June 16, 2012 11:05 AM

Dads: Who needs them?

My column from the St. Francis de Sales bulletin for Father's Day 2010:

Dads - Who Needs Them?

One might well ask, what with Hollywood hotties making headlines adopting on their own. Or when 4 out of 10 US babies are born to single moms.

Or when schools, in an effort to make everyone "comfortable," level the playing field by downplaying the ideal of growing up with mom and dad.

As faithful Catholics we need to take great care of the fatherless among us. But we also need to defend fatherhood.

Fatherhood matters!

The National Center for Health Statistics has found that children living with divorced mothers are four times more likely to need professional treatment for emotional or behavioral problems, twice as likely to repeat a grade at school, and more likely to suffer chronic asthma, frequent headaches, bedwetting, stammering or speech defects, anxiety, depression or hyperactivity.

Children growing up without dads, according to the Bureau of Justice Statistics, are more likely to be delinquent and twice as likely to end up in prison.

How ironic then, that in our zeal for lifestyle validation, we have, in the words of author Cathy Young, "Proclaim[ed] the fatherless household to be just another wonderful addition to the mosaic of diversity."

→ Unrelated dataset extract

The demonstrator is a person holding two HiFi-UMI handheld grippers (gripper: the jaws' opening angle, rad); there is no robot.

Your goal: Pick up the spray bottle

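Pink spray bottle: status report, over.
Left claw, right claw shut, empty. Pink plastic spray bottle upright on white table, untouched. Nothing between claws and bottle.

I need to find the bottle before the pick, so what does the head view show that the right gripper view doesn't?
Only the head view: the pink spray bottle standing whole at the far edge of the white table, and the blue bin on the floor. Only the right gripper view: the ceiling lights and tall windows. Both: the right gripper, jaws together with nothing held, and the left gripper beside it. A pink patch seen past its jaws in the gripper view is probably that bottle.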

Growing up with divorced parents I felt ashamed and embarrassed, but I'm glad no social engineers thought to "rescue" me by pretending it was normal. Glad that I would eventually discover what was missing was something that didn't have to go missing for my own kids. Glad for classmates who brought me home after school, where I wouldn't be lonely while my mother was at work, and where I could see and hear and feel that magic moment when their own daddys came home.

The world doesn't do fatherless kids any favors by trying to convince them there's nothing missing from their lives. It just sets up another generation of dysfunctional relationships. How much better it would be if kids were taught that no matter what their growing up years were like, they can still aim for God's best.

As Catholics, we are blessed with the knowledge of God's intentions for marriage - a plan which puts the world's notions of diversity to shame.

For my thoughts are not your thoughts, nor are your ways my ways, says the Lord.
Isaiah 55:16

Even more insidious is the fact that this devaluation of fathers as optional, expendable, even more trouble than their worth - has carried over into the more vigilant atheism. So from the "Dads, who needs them?" has evolved the inevitable "God, who needs him?"

Blessed are those who know we need them both. And blessed are those who defend fatherhood - on earth as a reflection of heaven.

If like me, you do not have a dad, thank the person who has stood in his place - an uncle, a priest, a grandfather.

But if you are blessed with a dad, hold him a little longer and tighter today. Look in his eyes long enough that you both feel embarrassed. Do something extravagant and surprising for him: write him a poem or a song. Acknowledge his sacrifice and love.

And let us all thank God for faithful fathers everywhere!